■ **Your objective**
Copy exactly the stretch of data below from the line with "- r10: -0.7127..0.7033" through the line with "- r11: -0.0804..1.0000", including both of those lines.
Segment Start: Raw data
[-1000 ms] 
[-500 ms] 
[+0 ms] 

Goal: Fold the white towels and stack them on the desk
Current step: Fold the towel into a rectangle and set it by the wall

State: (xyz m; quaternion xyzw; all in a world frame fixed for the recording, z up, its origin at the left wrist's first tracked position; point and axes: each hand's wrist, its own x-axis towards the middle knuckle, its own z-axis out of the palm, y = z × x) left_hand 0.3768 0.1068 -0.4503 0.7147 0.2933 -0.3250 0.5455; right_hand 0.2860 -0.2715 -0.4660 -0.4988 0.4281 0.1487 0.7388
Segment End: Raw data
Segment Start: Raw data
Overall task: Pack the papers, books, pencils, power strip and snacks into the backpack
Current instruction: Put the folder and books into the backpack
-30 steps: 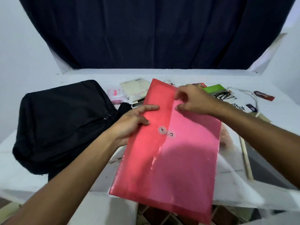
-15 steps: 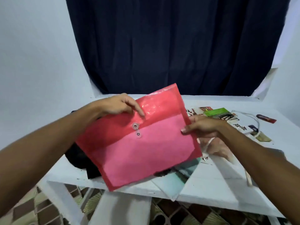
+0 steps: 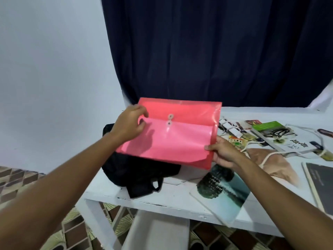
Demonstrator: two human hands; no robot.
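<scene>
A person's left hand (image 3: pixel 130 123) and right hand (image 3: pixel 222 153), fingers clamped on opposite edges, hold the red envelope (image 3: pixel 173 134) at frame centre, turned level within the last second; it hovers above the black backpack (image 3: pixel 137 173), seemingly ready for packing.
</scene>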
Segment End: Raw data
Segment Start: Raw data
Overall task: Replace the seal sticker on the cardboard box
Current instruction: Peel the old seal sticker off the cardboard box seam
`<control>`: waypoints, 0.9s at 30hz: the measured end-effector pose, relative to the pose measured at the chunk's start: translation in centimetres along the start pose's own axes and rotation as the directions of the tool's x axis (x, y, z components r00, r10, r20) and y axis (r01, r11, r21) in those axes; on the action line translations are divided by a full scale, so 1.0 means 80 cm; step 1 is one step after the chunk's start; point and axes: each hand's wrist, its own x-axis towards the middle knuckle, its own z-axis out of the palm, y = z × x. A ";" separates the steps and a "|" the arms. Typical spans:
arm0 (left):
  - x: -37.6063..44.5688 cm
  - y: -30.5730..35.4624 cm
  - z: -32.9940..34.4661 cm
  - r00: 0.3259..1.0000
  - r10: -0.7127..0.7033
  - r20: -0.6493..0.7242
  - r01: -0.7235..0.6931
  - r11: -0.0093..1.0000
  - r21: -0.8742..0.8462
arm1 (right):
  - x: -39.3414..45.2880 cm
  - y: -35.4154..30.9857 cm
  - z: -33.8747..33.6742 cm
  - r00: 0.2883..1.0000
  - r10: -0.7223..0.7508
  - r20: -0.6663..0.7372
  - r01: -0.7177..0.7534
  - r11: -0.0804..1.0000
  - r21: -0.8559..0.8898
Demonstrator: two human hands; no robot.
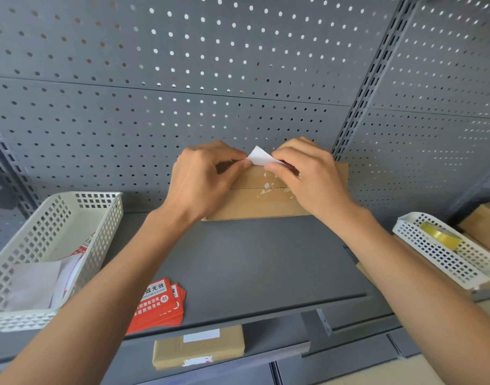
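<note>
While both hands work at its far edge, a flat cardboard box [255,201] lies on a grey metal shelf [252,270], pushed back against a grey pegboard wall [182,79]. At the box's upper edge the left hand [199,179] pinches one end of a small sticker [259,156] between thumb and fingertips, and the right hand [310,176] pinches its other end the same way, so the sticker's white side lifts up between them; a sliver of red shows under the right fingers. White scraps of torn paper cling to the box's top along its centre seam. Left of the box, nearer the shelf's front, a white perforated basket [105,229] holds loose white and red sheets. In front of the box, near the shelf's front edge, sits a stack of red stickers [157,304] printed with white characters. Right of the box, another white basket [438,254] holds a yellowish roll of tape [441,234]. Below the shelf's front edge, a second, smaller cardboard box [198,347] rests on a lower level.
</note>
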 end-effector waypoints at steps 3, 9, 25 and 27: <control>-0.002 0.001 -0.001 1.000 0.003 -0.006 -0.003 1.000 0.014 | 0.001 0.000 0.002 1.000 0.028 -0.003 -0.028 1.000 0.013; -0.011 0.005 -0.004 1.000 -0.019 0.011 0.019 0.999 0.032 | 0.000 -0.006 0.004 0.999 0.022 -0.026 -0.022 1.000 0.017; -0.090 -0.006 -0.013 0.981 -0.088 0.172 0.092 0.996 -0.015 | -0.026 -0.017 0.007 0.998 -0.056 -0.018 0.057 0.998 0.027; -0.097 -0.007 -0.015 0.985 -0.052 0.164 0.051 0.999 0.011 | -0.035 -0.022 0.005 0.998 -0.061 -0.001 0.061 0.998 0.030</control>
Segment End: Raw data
■ **Result for this exercise**
  - r10: -0.7127..0.7033
  - r20: -0.6493..0.7242
  - r01: -0.7235..0.6931
  - r11: -0.0093..1.0000
  - r21: -0.8742..0.8462
arm1 (right):
  - x: -39.3414..45.2880 cm
  - y: -35.4154..30.9857 cm
  - z: -33.8747..33.6742 cm
  - r00: 0.2883..1.0000
  - r10: -0.7223..0.7508
  - r20: -0.6663..0.7372
  - r01: -0.7177..0.7534
  - r11: -0.0804..1.0000

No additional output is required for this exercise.